MIZUNO REPLICATION AND MATERIALS ONLY

  • Thorough bake out of the MR4 cell for 8 hours at up to 300 watts/350°C substantially reduced the out gassing from the stainless steel. The pressure increase measured after cooling was reduced from 60 Pa (Cal2) to just 8 Pa (Cal3), and appears to be close to standard gas law behavior. See the attached graph for details.


    The protocol originally published by Mizuno and Rothwell specifies evacuating the cell for 1-2 hours at 200°C to remove water vapor. Based on the behavior seen in MR4, that would not be enough to reduce out gassing from the metal cell wall. Out gassing at 350°C is well below the annealing point of the Ni mesh (700°C) or decomposition of any CaCO3 present, but there could be changes in the Pd-Ni interface. It also seems possible that addition of such gas of unknown and uncontrolled composition and density might make the experiment hard to reproduce, as has apparently been the case. Further thought and discussion is certainly needed.


  • The protocol originally published by Mizuno and Rothwell specifies evacuating the cell for 1-2 hours at 200°C to remove water vapor. Based on the behavior seen in MR4, that would not be enough to reduce out gassing from the metal cell wall.


    I am sure we also said you need to monitor the gas with a mass spectrometer to be sure the water is gone. As you say, it might take longer than Mizuno estimated.

  • I am sure we also said you need to monitor the gas with a mass spectrometer to be sure the water is gone.


    Yes, you did, and I did as you recommended. Here's an analysis from an earlier bake out. The primary constituent coming out of the steel seems to be Nitrogen, followed by water vapor as expected. My test documented above shows that out gassing continues and accelerates well above 200°C, when water vapor from surface adhesion should be long gone. I suggest that substantial N is trapped in the steel grain boundaries, and is only released as the boundary stresses are relaxed at 300°C and above. Nitrogen is commonly added to austenitic stainless steels like 304 alloy, up to 0.1%. For details, see

    https://www.totalmateria.com/p…cle&LN=EN&site=kts&NM=202


    In this earlier test there was also some atmospheric leakage that might account for some of the gas detected. For that reason, the analysis should not be considered conclusive. The amount and temperature-dependence of out gassing measured in the latest test is clear, and its reduction after extended bake out confirms that possible atmospheric leakage has been eliminated.


  • The peaks of 14, 17 are somehow interesting, also their height 1:2 : mon-atomic Nitrogen and OH-. Looks like N(OH) from an NO2 reduction. May be from the cleaner.


    You should try to find the origin of the nitrogen. May be just once heat an untreated tube to look whether it was in the steel.

  • Magicsound,


    The mass at 32 indicates an air leak (as likely you already know). Air will disappear faster than water and hydrogen. Both molecules are very difficult to eliminate under vacuum.
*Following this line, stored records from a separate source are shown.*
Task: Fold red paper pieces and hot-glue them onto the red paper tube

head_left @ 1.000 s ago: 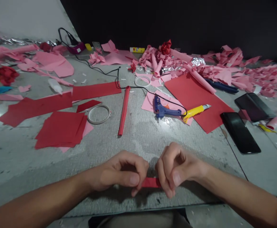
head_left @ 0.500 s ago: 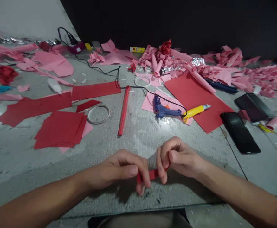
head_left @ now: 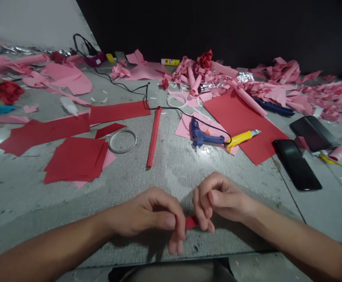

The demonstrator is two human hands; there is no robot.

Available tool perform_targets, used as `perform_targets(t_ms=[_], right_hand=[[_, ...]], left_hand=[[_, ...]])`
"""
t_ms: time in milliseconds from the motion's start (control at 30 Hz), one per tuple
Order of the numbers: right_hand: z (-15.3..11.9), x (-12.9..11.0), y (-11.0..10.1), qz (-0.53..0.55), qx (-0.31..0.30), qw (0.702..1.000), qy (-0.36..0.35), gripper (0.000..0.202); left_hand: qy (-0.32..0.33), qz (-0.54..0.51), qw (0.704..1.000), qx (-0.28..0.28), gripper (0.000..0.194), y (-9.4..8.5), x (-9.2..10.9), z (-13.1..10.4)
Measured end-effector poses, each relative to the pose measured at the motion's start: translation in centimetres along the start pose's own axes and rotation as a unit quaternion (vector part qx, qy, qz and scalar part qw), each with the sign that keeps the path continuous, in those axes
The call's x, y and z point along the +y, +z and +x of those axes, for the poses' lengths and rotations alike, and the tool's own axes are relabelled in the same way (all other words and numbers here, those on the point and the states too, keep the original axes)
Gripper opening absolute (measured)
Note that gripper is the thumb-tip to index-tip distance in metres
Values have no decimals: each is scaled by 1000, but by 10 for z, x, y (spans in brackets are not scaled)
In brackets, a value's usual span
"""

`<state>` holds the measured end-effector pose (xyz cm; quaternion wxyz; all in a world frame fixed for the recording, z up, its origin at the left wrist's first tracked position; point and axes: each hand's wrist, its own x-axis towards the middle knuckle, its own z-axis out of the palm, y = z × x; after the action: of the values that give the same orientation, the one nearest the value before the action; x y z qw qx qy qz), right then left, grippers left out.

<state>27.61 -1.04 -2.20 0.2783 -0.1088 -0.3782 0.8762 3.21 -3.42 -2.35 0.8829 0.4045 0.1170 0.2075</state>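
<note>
Between my two hands, close to the table's front edge, is a narrow red paper strip (head_left: 191, 222); only a short stretch of it shows. My left hand (head_left: 159, 215) is closed on its left end, thumb against the bent fingers. The fingers of my right hand (head_left: 215, 197) are curled round the other end, thumb pressed to the index finger. Both ends are hidden by the fingers. Beyond my hands lies a folded red paper stick (head_left: 153, 137). A stack of red paper squares (head_left: 74, 160) is to the left.
A blue glue gun (head_left: 204, 135) with a black cord lies past my right hand, beside a yellow cutter (head_left: 241, 140) on a red sheet (head_left: 253, 121). Tape rings (head_left: 123, 151), a white bottle (head_left: 69, 105) and a phone (head_left: 297, 164) lie around. Crumpled pink paper (head_left: 279, 96) lines the back.
My left fingers have shifted slightly down and right, and less of the red strip shows between my hands. My right hand has moved only a little.
</note>
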Motion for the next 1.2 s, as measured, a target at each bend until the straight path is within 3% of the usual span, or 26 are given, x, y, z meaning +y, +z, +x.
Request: perform_targets(t_ms=[267, 433, 633, 867, 1100, 1200], right_hand=[[-1, 9, 2, -51, -29, 997, 42, 40], [-1, 10, 1, -33, -31, 999, 28, 39], [1, 9, -3, -25, -86, 996, 19, 38], [-3, 16, 1, -38, -49, 995, 81, 38], [2, 15, -2, -31, -78, 995, 61, 37], [1, 14, -1, -39, -64, 994, 74, 35]], left_hand=[[-47, 23, 999, -16, 42, -2, -4, -1], [-39, 17, 999, -8, 40, -2, -1, -2], [-40, 9, 999, -26, 36, -2, 0, -1], [-53, 67, 996, -21, 42, -2, -1, 0], [-45, 52, 998, -1, 37, -2, -1, 0], [-40, 63, 997, 11, 41, -2, -1, 0]])
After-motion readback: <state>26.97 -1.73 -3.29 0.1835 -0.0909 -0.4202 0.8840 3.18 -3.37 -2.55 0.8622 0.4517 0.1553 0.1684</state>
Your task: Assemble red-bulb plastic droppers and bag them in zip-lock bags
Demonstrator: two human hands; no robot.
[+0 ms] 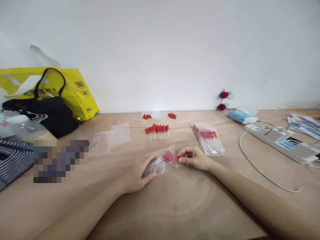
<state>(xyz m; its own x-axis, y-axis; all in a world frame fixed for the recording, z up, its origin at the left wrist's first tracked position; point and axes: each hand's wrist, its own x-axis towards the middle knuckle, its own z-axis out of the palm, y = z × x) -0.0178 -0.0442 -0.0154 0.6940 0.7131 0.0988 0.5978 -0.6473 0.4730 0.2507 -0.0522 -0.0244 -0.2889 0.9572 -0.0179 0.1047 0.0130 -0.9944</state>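
Note:
In the head view, a clear zip bag (160, 165) with several red-bulbed droppers inside lies on the table before me. My left hand (140, 173) grips its closed end, thumb on the near side and fingers on the far side. At the bag's red-striped mouth, my right hand (195, 158) pinches a red dropper bulb (178, 158); the rest of that dropper is hard to make out. Behind the bag, several loose droppers (160, 133) with red bulbs and clear stems lie in a row. Filled zip bags (210, 140) of droppers overlap beyond my right hand.
Flat zip bags (106, 137) lie left of the row. Loose red bulbs (172, 115) sit near the wall. A yellow bag (83, 96), black bag (57, 116) and bottle (30, 130) crowd the left. Tissues (242, 116), a power strip (282, 143) and its cable occupy the right.

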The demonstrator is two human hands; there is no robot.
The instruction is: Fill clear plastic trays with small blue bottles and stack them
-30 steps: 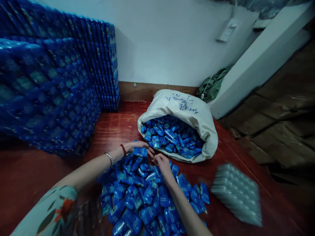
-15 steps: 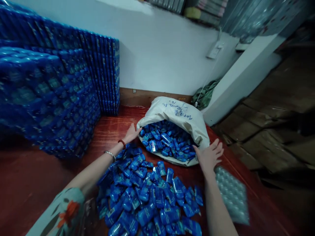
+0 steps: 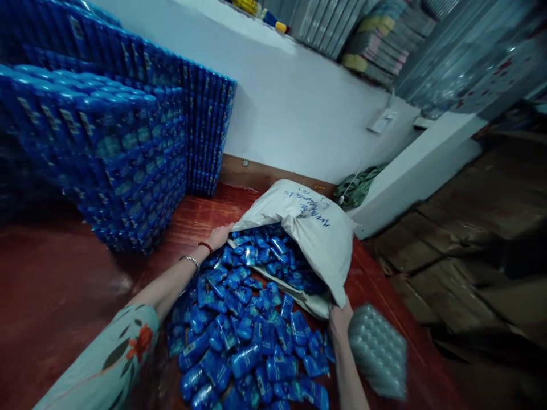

Do you have a mass 40? Squirt acetone around the outside (care of the flammability!!!) and look for mass 43. Not knowing the set-up, you could have back streaming through the pump (not really likely)?? Why 304 vs. 316? Just curious. Never liked Swagelock fittings in vacuum systems. I tended to go with VCR instead. I also never liked O-rings vs. knife edges but now days I have seen a lot of O-rings (they leak helium though).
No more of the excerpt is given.